Many viewers reacted with dismay when Ted, played by Adrian Dunbar, made the comment about Terry Boyle, a character familiar to long-term fans from a previous series.
But writer Jed Mercurio said the statement, which aired in Sunday’s opening episode, was a direct quote from Barry George, the man convicted and later acquitted of the murder of Jill Dando, and was intended to portray “policing with some of its failings”.
Despite the furore over Ted’s choice of words, the launch of the drama’s sixth series pulled in the biggest audience in the show’s history, with 9.6million viewers tuning in.
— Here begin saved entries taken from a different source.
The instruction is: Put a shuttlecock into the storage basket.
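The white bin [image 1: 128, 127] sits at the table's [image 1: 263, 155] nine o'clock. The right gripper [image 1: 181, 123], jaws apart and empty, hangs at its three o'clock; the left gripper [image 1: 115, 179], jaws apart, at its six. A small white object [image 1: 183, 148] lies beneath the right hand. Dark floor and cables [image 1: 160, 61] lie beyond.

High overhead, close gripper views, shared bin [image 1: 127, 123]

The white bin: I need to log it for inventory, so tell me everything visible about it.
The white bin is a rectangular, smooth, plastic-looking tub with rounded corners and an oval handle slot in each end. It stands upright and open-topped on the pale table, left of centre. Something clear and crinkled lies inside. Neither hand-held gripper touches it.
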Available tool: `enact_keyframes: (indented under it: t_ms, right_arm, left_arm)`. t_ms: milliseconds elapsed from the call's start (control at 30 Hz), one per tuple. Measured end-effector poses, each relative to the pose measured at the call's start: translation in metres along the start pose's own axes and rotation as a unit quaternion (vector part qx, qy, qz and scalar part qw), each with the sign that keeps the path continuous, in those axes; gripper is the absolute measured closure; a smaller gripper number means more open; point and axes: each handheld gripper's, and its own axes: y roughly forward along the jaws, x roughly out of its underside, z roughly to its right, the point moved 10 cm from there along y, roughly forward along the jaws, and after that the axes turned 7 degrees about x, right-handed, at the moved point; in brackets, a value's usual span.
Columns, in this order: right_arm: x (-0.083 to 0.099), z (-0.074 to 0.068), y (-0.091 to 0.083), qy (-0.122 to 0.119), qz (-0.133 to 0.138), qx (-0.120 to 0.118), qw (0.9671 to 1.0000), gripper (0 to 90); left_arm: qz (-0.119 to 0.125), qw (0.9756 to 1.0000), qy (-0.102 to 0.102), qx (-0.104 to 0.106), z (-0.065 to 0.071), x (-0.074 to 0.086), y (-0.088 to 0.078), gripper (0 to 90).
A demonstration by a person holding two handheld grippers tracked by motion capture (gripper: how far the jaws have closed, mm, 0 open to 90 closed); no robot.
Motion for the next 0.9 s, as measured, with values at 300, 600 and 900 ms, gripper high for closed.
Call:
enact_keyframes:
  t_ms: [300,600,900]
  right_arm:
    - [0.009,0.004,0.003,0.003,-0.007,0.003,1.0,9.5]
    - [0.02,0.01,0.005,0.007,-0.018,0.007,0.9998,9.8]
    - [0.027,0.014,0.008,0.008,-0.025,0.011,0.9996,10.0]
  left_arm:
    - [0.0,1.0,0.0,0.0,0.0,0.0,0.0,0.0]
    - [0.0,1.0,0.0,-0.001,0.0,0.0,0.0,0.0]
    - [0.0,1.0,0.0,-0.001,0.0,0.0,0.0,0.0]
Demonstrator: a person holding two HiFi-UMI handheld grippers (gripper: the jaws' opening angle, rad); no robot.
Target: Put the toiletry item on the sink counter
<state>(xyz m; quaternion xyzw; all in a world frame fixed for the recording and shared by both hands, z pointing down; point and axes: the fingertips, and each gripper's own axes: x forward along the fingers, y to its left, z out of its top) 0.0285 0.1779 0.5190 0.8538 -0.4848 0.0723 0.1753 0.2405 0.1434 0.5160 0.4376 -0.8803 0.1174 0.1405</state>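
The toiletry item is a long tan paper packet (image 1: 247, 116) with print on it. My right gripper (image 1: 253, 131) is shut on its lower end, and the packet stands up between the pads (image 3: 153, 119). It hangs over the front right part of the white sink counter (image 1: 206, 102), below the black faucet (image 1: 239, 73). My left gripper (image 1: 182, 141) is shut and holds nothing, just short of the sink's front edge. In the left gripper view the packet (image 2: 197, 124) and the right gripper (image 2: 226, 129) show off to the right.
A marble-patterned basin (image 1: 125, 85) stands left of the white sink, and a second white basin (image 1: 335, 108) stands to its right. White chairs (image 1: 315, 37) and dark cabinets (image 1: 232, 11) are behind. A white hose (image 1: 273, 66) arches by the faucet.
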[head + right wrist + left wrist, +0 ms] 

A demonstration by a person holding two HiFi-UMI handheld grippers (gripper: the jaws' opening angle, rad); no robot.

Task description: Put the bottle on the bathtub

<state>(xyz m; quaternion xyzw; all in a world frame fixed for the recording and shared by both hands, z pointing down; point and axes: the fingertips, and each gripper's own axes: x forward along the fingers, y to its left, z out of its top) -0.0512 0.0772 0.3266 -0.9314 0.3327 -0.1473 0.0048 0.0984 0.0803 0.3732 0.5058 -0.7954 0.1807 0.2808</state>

The huge ratings were 500,000 ahead of the 9.1million who watched the finale of series 5, which was at the time a record for the show.
In the show Terry is played by Tommy Jessop, previously seen in series one as being used and manipulated by an Organised Crime Group, who stored the body of a woman in a freezer which now seems to be missing from his flat.
Actor Jessop, 36, has also appeared in BBC film Coming Down the Mountain and Holby City.
He suggested some police officers would use terms that were “way, way worse” and said his reason for using it was because it was “a reference to a real case of police mishandling of a vulnerable suspect”.
A BBC spokesman pointed out that Hastings may not have known the nature of Boyle’s learning difficulties at the time he made the comment. “‘Ted Hastings has never met Terry Boyle. In the scene, he is reviewing the evidence against the character.
“The word used in dialogue refers to an eccentric or loner, which fits the stalker/obsessed fan theory of Gail Vella’s murder. The dialogue has no meaning or connotation that relates to the character’s disability.”
The show continues on Sunday at 9pm.